Fuentes policiales indicaron que el agresor, que actuó en solitario, era conocido bajo siete identidades diferentes en Francia y varios países del Magreb. Sin antecedentes por terrorismo, estaba fichado como delincuente común por una decena de robos, tráfico de estupefacientes y otros delitos menores.

No llevaba encima documentos de identidad. Portaba un cuchillo de carnicero y un segundo cuchillo. Los soldados realizaron un disparo conminatorio y acto seguido lo alcanzaron con al menos dos balazos. Ya abatido, las fuerzas de seguridad se aseguraron de que no estuviera pertrechado de un chaleco explosivo.

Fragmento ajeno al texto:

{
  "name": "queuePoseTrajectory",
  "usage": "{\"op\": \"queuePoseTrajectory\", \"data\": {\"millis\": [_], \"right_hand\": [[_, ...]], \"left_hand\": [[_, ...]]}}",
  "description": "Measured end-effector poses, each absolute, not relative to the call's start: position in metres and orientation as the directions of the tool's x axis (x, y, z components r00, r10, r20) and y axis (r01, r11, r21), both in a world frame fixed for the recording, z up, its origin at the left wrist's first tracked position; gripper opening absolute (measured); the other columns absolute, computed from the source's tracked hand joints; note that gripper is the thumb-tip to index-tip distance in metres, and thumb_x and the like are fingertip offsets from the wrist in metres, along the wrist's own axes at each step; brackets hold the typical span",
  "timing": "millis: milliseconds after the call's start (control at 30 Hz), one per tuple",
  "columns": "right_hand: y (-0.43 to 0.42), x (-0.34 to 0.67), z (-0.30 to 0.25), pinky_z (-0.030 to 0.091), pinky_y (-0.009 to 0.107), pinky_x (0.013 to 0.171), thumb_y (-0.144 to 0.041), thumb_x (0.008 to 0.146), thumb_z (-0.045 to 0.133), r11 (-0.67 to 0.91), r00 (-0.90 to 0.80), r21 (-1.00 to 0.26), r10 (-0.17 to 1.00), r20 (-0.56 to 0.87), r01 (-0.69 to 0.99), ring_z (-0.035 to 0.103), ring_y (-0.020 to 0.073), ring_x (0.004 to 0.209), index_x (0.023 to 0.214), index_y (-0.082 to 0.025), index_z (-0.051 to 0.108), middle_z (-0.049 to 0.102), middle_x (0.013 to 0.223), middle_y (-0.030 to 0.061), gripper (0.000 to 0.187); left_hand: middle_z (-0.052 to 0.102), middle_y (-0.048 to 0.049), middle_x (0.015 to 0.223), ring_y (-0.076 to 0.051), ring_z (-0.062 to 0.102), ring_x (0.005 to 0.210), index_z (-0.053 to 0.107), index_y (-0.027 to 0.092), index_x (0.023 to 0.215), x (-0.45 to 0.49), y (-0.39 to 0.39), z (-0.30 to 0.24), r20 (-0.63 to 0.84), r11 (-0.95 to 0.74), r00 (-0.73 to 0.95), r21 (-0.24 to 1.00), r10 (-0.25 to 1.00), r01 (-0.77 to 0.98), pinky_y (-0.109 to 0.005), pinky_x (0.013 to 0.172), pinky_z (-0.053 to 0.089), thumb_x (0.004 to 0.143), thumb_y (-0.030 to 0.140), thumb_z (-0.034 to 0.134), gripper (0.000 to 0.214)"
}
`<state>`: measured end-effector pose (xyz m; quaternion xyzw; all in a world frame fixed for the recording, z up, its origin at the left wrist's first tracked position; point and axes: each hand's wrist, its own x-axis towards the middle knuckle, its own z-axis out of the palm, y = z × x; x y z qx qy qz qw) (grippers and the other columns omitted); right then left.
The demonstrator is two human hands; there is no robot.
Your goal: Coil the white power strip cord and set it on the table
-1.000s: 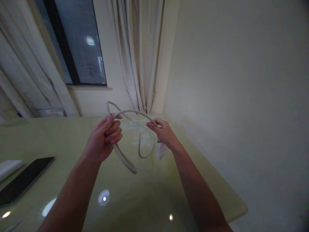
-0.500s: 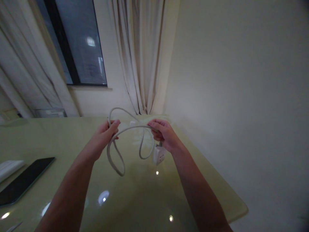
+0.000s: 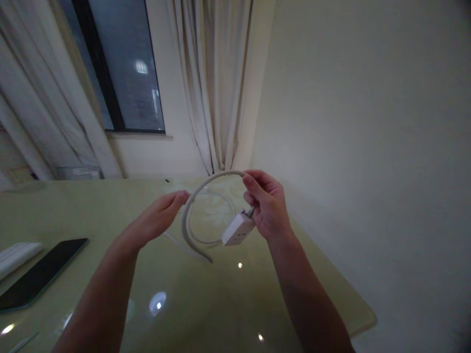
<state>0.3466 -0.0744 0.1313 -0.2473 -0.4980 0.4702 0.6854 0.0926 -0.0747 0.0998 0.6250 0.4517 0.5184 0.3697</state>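
A pale grey power cord (image 3: 184, 223) arches between my hands, joined to a white socket block (image 3: 238, 228). My right hand (image 3: 268, 200) is closed around the cord close to the block, which hangs tilted just below the fingers. At the left, my left hand (image 3: 160, 215) has its fingers stretched out together, the fingertips right beside the arc of cord; whether they touch it is unclear. Thinner-looking lengths of the cord loop lower down behind the arc, and part passes out of sight behind my left hand.
The glossy pale green table (image 3: 206, 304) reflects several lights. A black flat panel (image 3: 42, 272) and a white object (image 3: 18, 256) lie at the left. A wall (image 3: 349, 147) borders the right side; curtains (image 3: 217, 98) and a window (image 3: 125, 68) stand behind.
My right hand has moved slightly up and right, and the socket block has swung left. My left hand's fingers have straightened, and the raised loop of cord there has dropped.
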Motion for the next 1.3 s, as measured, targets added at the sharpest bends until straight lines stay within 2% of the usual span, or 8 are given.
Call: {"op": "queuePoseTrajectory", "data": {"millis": [133, 233, 433, 600, 700, 833, 967, 1300], "right_hand": [[-0.08, 0.349, 0.135, 0.02, 0.026, 0.043, -0.044, 0.08, 0.083, 0.543, 0.237, -0.757, 0.839, 0.489, -0.362, 0.028, 0.0074, 0.051, 0.089, -0.024, 0.069, 0.049, 0.072, -0.0054, 0.026], [-0.082, 0.356, 0.136, 0.022, 0.026, 0.043, -0.046, 0.081, 0.083, 0.582, 0.318, -0.74, 0.81, 0.492, -0.338, 0.029, 0.0074, 0.051, 0.089, -0.024, 0.067, 0.044, 0.069, -0.0069, 0.028], [-0.088, 0.36, 0.13, 0.021, 0.025, 0.042, -0.045, 0.074, 0.089, 0.593, 0.385, -0.708, 0.8, 0.46, -0.385, 0.029, 0.0059, 0.05, 0.089, -0.022, 0.072, 0.047, 0.069, -0.0065, 0.033], [-0.09, 0.33, 0.12, 0.026, 0.024, 0.044, -0.045, 0.077, 0.082, 0.466, 0.211, -0.744, 0.884, 0.418, -0.478, 0.03, 0.0064, 0.052, 0.091, -0.02, 0.079, 0.057, 0.075, -0.0026, 0.029], [-0.089, 0.309, 0.119, 0.04, 0.023, 0.053, -0.043, 0.08, 0.08, 0.431, 0.105, -0.756, 0.892, 0.44, -0.492, 0.045, 0.0083, 0.059, 0.092, -0.021, 0.081, 0.064, 0.079, -0.0007, 0.025], [-0.082, 0.298, 0.124, 0.05, 0.027, 0.069, -0.041, 0.083, 0.081, 0.533, -0.01, -0.808, 0.833, 0.553, -0.253, 0.061, 0.0142, 0.076, 0.091, -0.022, 0.083, 0.074, 0.088, 0.0029, 0.021], [-0.074, 0.301, 0.125, 0.046, 0.026, 0.062, -0.039, 0.09, 0.076, 0.676, -0.009, -0.736, 0.737, 0.676, 0.038, 0.058, 0.0131, 0.066, 0.091, -0.02, 0.079, 0.071, 0.08, 0.0014, 0.02], [-0.066, 0.302, 0.116, 0.051, 0.026, 0.065, -0.029, 0.097, 0.068, 0.67, 0.064, -0.669, 0.689, 0.722, 0.322, 0.065, 0.0124, 0.064, 0.093, -0.021, 0.063, 0.071, 0.092, 0.0025, 0.01]], "left_hand": [[0.078, -0.0151, 0.11, -0.03, 0.071, 0.111, 0.084, 0.023, 0.103, 0.113, -0.114, 0.103, 0.225, -0.362, 0.533, 0.917, 0.816, 0.166, -0.041, 0.102, 0.052, 0.101, 0.069, 0.044, 0.061], [0.078, -0.0116, 0.112, -0.027, 0.07, 0.11, 0.081, 0.025, 0.109, 0.128, -0.133, 0.072, 0.168, -0.388, 0.656, 0.899, 0.736, 0.205, -0.04, 0.103, 0.051, 0.101, 0.061, 0.054, 0.045], [0.049, 0.0007, 0.061, -0.015, 0.044, 0.057, 0.061, 0.02, 0.067, 0.141, -0.139, 0.013, 0.256, -0.285, 0.168, 0.942, 0.952, 0.179, -0.027, 0.055, 0.036, 0.096, 0.074, 0.051, 0.061], [0.039, 0.0048, 0.064, -0.013, 0.039, 0.059, 0.069, 0.02, 0.088, 0.148, -0.138, 0.044, 0.401, -0.405, -0.084, 0.914, 0.912, -0.032, -0.025, 0.056, 0.034, 0.095, 0.069, 0.059, 0.051], [0.056, -0.0006, 0.077, -0.015, 0.053, 0.071, 0.076, 0.019, 0.105, 0.155, -0.133, 0.07, 0.485, -0.487, -0.118, 0.873, 0.866, 0.011, -0.026, 0.066, 0.046, 0.096, 0.067, 0.061, 0.051], [0.073, -0.0107, 0.099, -0.022, 0.068, 0.093, 0.076, 0.016, 0.11, 0.153, -0.122, 0.09, 0.517, -0.506, -0.144, 0.856, 0.844, 0.11, -0.034, 0.087, 0.054, 0.097, 0.068, 0.057, 0.056], [0.073, -0.0081, 0.085, -0.021, 0.066, 0.079, 0.076, 0.017, 0.101, 0.142, -0.11, 0.099, 0.598, -0.536, -0.123, 0.778, 0.792, 0.328, -0.033, 0.076, 0.053, 0.1, 0.067, 0.049, 0.057], [0.032, 0.0067, 0.062, -0.011, 0.028, 0.049, 0.073, 0.019, 0.108, 0.144, -0.081, 0.106, 0.547, -0.537, -0.322, 0.834, 0.773, 0.126, -0.025, 0.044, 0.021, 0.103, 0.06, 0.052, 0.047]]}}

La sección antiterrorista de la Fiscalía de París, con competencia nacional en la materia, abrió una investigación por asesinatos con carácter terrorista, tentativa de asesinato a persona depositaria de la autoridad pública y asociación de malhechores con fines terroristas. Las pesquisas fueron encomendadas a la dirección central de la Policía Judicial y a la dirección general de la Seguridad Interior (servicios de información). De confirmarse su índole terrorista, el atentado fue el primero con arma blanca en un lugar público que causa muertos en territorio francés. Hace poco más de un año, el 22 de julio de 2016, el autoproclamado Estado Islámico había llamado en un vídeo a degollar a los «infieles» en las calles de Marsella, París y Niza.

Estado de emergencia

El ataque se produjo en el último mes del estado de emergencia, prorrogado por el Gobierno hasta el 1 de noviembre próximo para hacer frente a la muy elevada amenaza terrorista reinante en Francia, donde desde 2015 se ha registrado una serie de atentados yihadistas que han causado 239 víctimas mortales. El último se remontaba al pasado 20 de abril, tres días antes de la primera vuelta de las elecciones presidenciales, cuando un policía fue muerto a tiros en los Campos Elíseos de París por un agresor armado con un fusil de asalto.

El presidente francés, Emmanuel Macron, se mostró «profundamente indignado por este acto bárbaro». El primer ministro, Edouard Philippe, saludó «el coraje y el profesionalismo de los soldados que neutralizaron al criminal y frenaron su locura mortífera».